За спиной пулеметная очередь, пули со свистом пролетают над головой. Правильно говорят — свою не услышишь. Я падаю носом в землю, изучаю жизнь насекомых. Ползу, сваливаюсь в полуразрушенный окоп, на четвереньках передвигаюсь дальше и дальше. Укры нарыли километры укрытий на мое счастье.
И вдруг, свист мины. Узнаю 82-й калибр. Еще одна. Взрывы! Комья земли снопами с обеих сторон над окопом.
Я скрючиваюсь, забиваюсь в угол, закрываю глаза, зажимаю уши.
Взрывы прекращаются. Достаю воду из рюкзака, глотаю таблетку. Боль в голове и паника проходит, наступает понимание: меня только пугали. Осудить сослуживцев я не могу. За предательство мстят беспощадно. Они подозревают меня в измене, потому что больше некого. Если не я, то кто?
Обдумать не успеваю, поднимаю рюкзак и вижу шеврон с ликом Бандеры. В центре украинский идол, по кругу слова: «Батька наш Бандера, Украина мать». Шеврон не сам по себе валяется, а пришит на рукав военной формы. Отбрасываю землю. Это труп. Молодой солдатик ВСУ с перекошенным лицом.

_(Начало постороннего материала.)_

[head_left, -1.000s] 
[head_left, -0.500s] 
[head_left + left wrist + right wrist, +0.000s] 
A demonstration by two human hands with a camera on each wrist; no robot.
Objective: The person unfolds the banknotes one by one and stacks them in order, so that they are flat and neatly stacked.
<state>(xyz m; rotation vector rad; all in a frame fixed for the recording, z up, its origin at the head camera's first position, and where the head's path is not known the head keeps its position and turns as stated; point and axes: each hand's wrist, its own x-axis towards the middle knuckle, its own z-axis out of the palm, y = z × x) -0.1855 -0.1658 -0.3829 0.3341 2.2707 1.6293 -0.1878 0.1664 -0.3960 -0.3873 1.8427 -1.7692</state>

Невольно вспоминаются слова песенки о подстреленном бандеровце. «Он лежит и стонет, терпит тяжки муки: перебиты ноги, перебиты руки». В песне, как в жизни. Не понимаю, почему депрессивная песня у врагов популярна. Там еще про старенькую мать на могиле сына. Такого в реальности меньше. Сколько брошенных трупов вэсэушников без могилы. Насмотрелся.
Мертвецы не страшны. Осматриваю тело. Нахожу исправную гранату, сую в рюкзак. Хоть какое-то оружие. Свой пистолет оставил дома, на границе с Донбассом серьезная проверка.